What happens when you get to the point that you can’t stand the world you live in any more, and you’re desperate to escape it. You find something that kills the pain. That numbs you enough to make it through.
The shy person, who uses a drink or two to loosen up at parties, who suddenly finds him/herself unable to go out without a few drinks, and is unable to stop drinking when they start.
Life is hard. Drugs help. Just ask the Pharma society.
When you have a disease, you take medication to ease your symptoms and pain.
We have a lot of social diseases. We have a lot of symptoms and pain. We have a lot of medication for them.
To top it off, we make being wasted sexy as fuck.
Brene Brown, super awesome shame researcher and sociologist (I once tried to use one of her speeches as a sample, but I couldn’t get a release for it) once said “We need to stop making exhausting a status symbol.”
Vincent Van Gogh was an unsuccessful artist. Poster boy, or maybe it should be painting boy? for starving and suffering artists. He sold one painting in his lifetime. But a guy cuts his ear off and suddenly (well maybe not suddenly) becomes a record breaking (dead) artist.
Jim Morrison. Janis Joplin. Kurt Cobain. Amy Winehouse. Syd Barrett.
Artistry is littered with the tragic.
Maybe thats how they get themselves to cope with the pressures of the public.
Whatever it is, we put it on a pedestal.
For a period of time, you weren’t a good poet unless you met with a tragic death.
These are the stories we tell. The movies we make. The escapes we softly and gently encourage. And then, when it’s too late, we say what a shame. Robin Williams finished suicide. What a shame, he was such a beautiful soul. How could this happen. All the time, just a little afraid if this could happen to someone we hold so high, could it happen to us as well?
But being a tortured soul is only sexy if a group of people decides it is. Just ask a drug addict who lives on the street, or the person who passes them by snubbing their nose.
We all laughed at Brittany when she went, well, Brittany. We said “Whats wrong with her” “She’s lost her shit”. We made memes of her.
Where am I going here? Seriously, I want to wrap this up, but I dont know how to end up. I dont even know what the point is.
I feel I shouldn’t miss Hunter S Thompson and Fear and Loathing
And William S Burroughs and Naked Lunch
I’m a middle aged upper middle class white guy, and I find life unbearable hard to swallow sometimes. I can’t imagine how others must feel. Numbing makes sense.
Around age 25 I decided I had to make some changes in my life or I was probably going to die very shortly thereafter. So I did. I was lucky. And I won’t give you a bs answer of “i’m a self made person and pulled myself up blah blah” I’ve had help over the years. Help from people who cared when they shouldn’t have.
Overdose, suicide, addiction, numbing, they are symptoms of pain. They are the gun shot wounds people walk in the er with. But instead as a society we often overlook it.
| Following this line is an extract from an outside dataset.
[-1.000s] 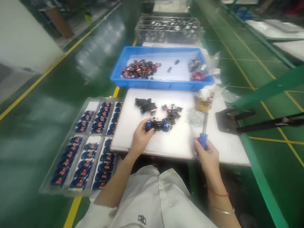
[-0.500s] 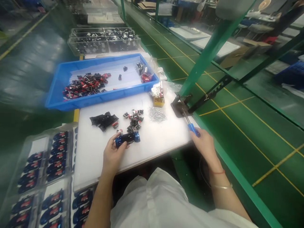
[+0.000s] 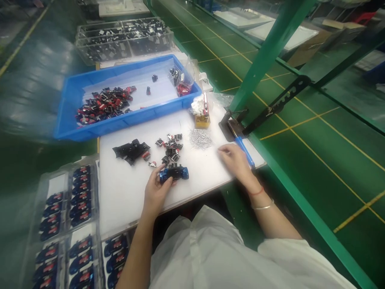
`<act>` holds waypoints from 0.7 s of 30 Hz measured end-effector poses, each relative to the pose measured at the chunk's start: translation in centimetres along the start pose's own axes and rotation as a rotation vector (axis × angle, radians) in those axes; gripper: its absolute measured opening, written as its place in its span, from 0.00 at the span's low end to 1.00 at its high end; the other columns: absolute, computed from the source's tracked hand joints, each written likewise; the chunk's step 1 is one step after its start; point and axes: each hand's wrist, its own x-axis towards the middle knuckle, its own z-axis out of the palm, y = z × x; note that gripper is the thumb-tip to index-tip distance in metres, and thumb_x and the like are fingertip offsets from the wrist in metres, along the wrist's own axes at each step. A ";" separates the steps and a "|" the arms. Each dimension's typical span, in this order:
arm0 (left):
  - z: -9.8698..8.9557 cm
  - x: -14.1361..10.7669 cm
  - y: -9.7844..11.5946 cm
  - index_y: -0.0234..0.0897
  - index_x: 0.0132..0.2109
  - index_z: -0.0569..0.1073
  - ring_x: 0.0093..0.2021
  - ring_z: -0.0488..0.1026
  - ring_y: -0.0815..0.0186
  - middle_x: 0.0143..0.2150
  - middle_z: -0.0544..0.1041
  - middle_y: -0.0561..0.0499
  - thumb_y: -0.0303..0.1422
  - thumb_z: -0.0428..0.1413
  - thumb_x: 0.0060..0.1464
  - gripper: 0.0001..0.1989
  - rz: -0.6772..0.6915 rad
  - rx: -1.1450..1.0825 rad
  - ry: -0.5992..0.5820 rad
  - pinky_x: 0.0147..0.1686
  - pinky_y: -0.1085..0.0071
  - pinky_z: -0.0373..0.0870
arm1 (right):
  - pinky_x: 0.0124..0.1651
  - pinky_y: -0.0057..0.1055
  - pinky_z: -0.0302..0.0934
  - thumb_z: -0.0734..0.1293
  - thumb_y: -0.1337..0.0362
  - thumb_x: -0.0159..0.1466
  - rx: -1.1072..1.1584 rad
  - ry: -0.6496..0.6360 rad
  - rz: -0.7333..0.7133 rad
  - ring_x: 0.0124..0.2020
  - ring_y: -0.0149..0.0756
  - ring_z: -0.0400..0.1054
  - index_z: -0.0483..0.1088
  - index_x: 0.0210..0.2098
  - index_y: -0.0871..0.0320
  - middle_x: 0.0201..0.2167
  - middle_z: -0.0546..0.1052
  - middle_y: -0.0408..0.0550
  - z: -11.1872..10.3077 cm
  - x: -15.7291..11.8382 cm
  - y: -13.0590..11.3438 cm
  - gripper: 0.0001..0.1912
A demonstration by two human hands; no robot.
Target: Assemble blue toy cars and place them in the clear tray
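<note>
My left hand is closed around one end of a blue and black toy car body, held low over the front of the white table. My right hand is over the table's right side, fingers curled together, with nothing visible in them. Just beside it, a blue-handled soldering iron leans with its metal end in a black stand. A heap of thin silver pins lies left of the right hand. Small black and red parts and black plastic pieces lie beyond the car body.
A blue bin with red and black parts fills the table's back. In front of it stands a yellow box. Trays of blue car bodies are at the left. A green post and notched black bar rise at the right.
My right hand has let go of the soldering iron, which now rests in the stand, and has moved left toward the pins. My left hand and the car body have shifted slightly right.
</note>
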 end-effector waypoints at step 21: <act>0.0 -0.2 -0.3 0.37 0.57 0.70 0.47 0.79 0.59 0.47 0.79 0.46 0.40 0.62 0.51 0.27 0.024 0.074 -0.027 0.46 0.61 0.81 | 0.34 0.30 0.61 0.63 0.64 0.59 0.127 -0.278 0.132 0.30 0.37 0.68 0.67 0.29 0.56 0.29 0.77 0.46 -0.2 1.3 -2.9 0.04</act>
I often hear people talk to me about drug addicts and how they should be treated and just stare on from behind my eyes and think “if you only knew me”. Each of these people have an incredible potential, waiting inside to be nurtured and helped. Waiting for people to show them the way through the pain. Maybe thats it. Maybe we dont have answers, so we don’t try. Maybe we dont want to be found out for not really knowing. But by not having conversations and pretending it doesn’t exist, we sentence people and create a worse problem of “I dont suffer with anything, if you do, there is something wrong with you”
So whether you’re reading these with sober eyes, or trying to squint through whatever has made you numb, pause for just a moment. And wonder on connection. Theres a thin line between who we are and who we could be, and it’s only by the winds of the universe, and the drawing of friends, that we’re on the side of the line that we are.